Authors:
Scott, N. M.; Ng, R. L. X.; Strickland, D. H.; Bisley, J. L.; Bazely, S. A.; Gorman, S.; Norval, M.; Hart, P. H.
Authors notes:
American Journal of Pathology, 181(2), 535-547
Keywords:
Inflammatory mediator, dendritic cell (DC), airways, peritoneal cavity
Abstract
Inflammatory mediators from peripheral tissues may control dendritic cell (DC) development in the bone marrow. In this study, DCs (CD11c + cells) differentiated from the bone marrow of mice with inflammation of the airways, or the peritoneal cavity had poor priming ability resulting in reduced, long-lived responses to that antigen in vivo.
This indicates enhancement of regulatory mechanisms of immune responses through a peripheral tissue-bone marrow axis. If CD11c + cells, expanded from the bone marrow of mice with tissue inflammation were antigen pre-loaded and injected into mice already sensitized to that antigen, then subsequent contact hypersensitivity responses were significantly reduced.

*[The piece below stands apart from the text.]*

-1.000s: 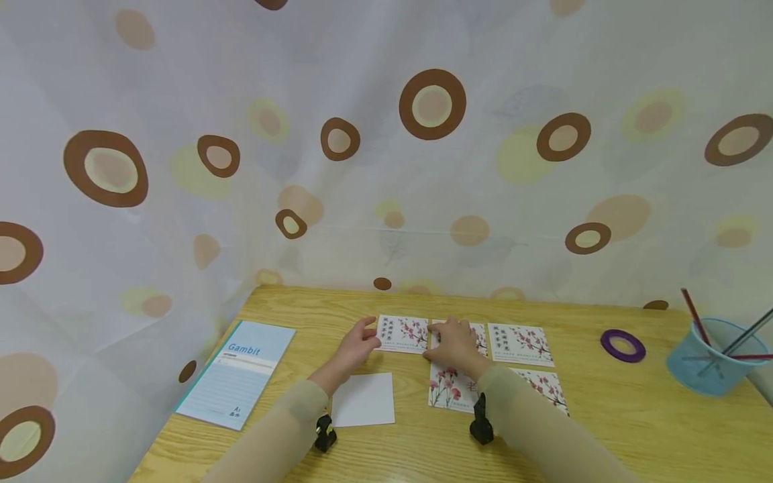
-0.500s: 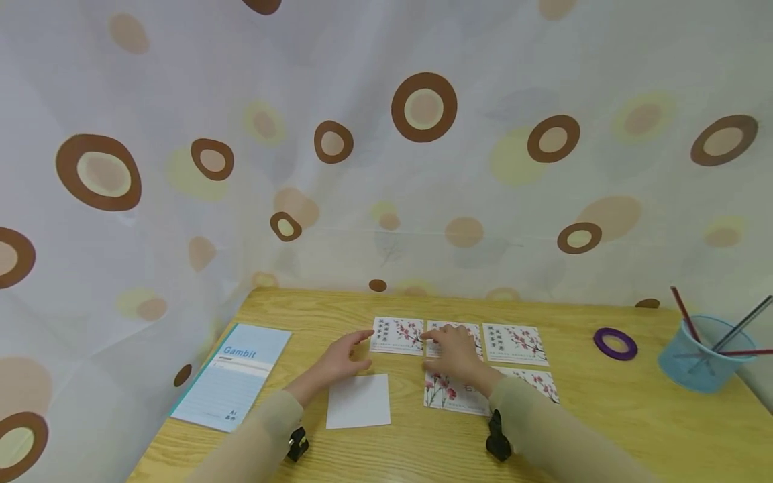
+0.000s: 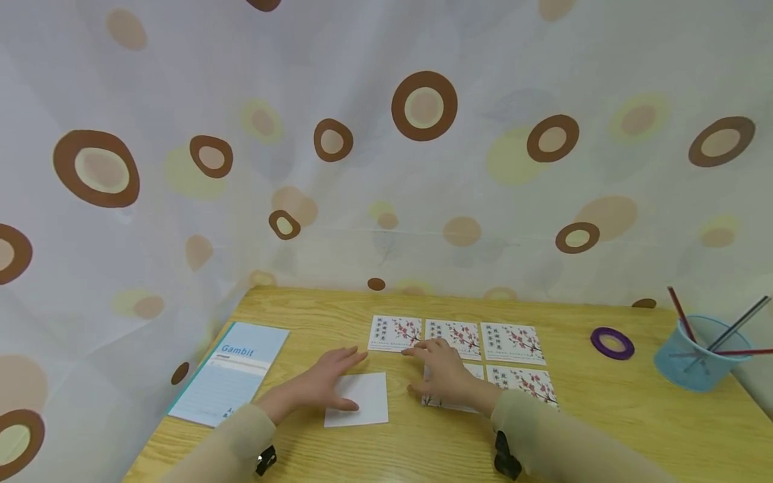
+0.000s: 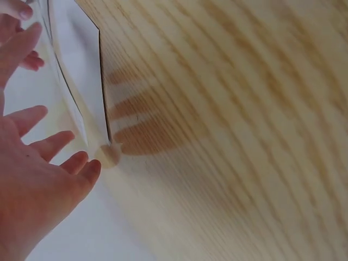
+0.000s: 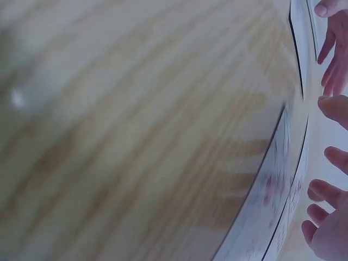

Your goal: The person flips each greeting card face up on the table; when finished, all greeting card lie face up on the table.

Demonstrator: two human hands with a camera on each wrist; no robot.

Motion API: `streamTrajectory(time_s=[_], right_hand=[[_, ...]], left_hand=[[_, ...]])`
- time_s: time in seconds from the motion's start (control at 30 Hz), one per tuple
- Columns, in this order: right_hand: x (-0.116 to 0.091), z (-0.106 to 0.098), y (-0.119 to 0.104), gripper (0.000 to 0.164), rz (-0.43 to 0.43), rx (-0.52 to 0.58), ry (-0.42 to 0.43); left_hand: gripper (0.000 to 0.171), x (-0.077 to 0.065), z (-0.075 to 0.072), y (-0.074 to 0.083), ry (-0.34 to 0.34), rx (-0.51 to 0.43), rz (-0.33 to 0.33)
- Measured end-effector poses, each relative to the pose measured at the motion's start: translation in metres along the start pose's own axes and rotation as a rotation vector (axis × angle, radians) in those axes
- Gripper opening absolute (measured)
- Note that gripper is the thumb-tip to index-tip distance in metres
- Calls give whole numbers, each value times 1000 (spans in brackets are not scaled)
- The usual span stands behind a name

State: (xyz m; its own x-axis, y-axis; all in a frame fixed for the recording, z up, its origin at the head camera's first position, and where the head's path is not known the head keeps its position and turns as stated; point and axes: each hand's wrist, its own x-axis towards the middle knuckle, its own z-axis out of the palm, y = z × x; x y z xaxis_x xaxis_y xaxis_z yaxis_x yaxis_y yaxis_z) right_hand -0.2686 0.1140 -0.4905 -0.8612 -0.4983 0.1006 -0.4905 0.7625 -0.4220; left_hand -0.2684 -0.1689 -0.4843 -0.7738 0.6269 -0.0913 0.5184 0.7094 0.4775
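Note:
My left hand [image 3: 320, 381] hovers over the blank white card [image 3: 373, 402], its fingers spread and holding nothing. In the left wrist view the fingers hang above that card's edge. My right hand [image 3: 447, 377], fingers loosely bent and holding nothing, is over the lower middle card [image 3: 475, 370], covering most of it. Behind it, three blossom-printed cards lie in a row: a left one [image 3: 395, 333], a middle one [image 3: 459, 333] and a right one [image 3: 513, 343]. Another blossom card [image 3: 524, 384] lies below the right one. The right wrist view shows the fingers above a printed card [image 5: 258, 209].
A blue Gambit notebook [image 3: 232, 372] lies at the left. On the right are a purple ring [image 3: 612, 343] and a light blue cup [image 3: 694, 362] holding several pencils or sticks. The wooden table [image 3: 386, 456] ends at a patterned curtain [image 3: 338, 261] behind.
My left hand has drawn back from the upper left card to over the blank one. My right hand has left the upper middle card, moving nearer and slightly left.

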Motion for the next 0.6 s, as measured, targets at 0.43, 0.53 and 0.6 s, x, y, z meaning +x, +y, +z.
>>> streamTrajectory(time_s=[0.43,0.53,0.6], right_hand=[[-6,12,-27,70,-187,-44,-179],[-6,12,-33,72,-197,-79,-214],[-5,13,-35,74,-201,-106,-229]], left_hand=[[105,-15,-1,15,-89,86,17],[102,-17,0,17,-98,114,23],[99,-17,1,17,-101,125,20]])
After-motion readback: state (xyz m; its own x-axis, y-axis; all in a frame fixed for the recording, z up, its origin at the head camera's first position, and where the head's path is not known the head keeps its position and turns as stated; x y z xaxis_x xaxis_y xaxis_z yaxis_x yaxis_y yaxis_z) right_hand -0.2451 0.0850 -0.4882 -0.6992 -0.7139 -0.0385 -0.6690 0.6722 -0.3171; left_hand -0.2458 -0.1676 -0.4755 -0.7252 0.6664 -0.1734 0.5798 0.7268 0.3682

The effects of inflammation were imprinted in vivo and were independent of in vitro culture conditions for DC differentiation. The effect of tissue inflammation on the bone marrow DC precursors was not detected in mice treated subcutaneously with slow-release indomethacin pellets, suggesting a role for prostanoids, including prostaglandin E 2, in differentiation of regulatory CD11c + cells from bone marrow. Our study represents an important homeostatic process with potential for therapeutic use in the future. © 2012 American Society for Investigative Pathology.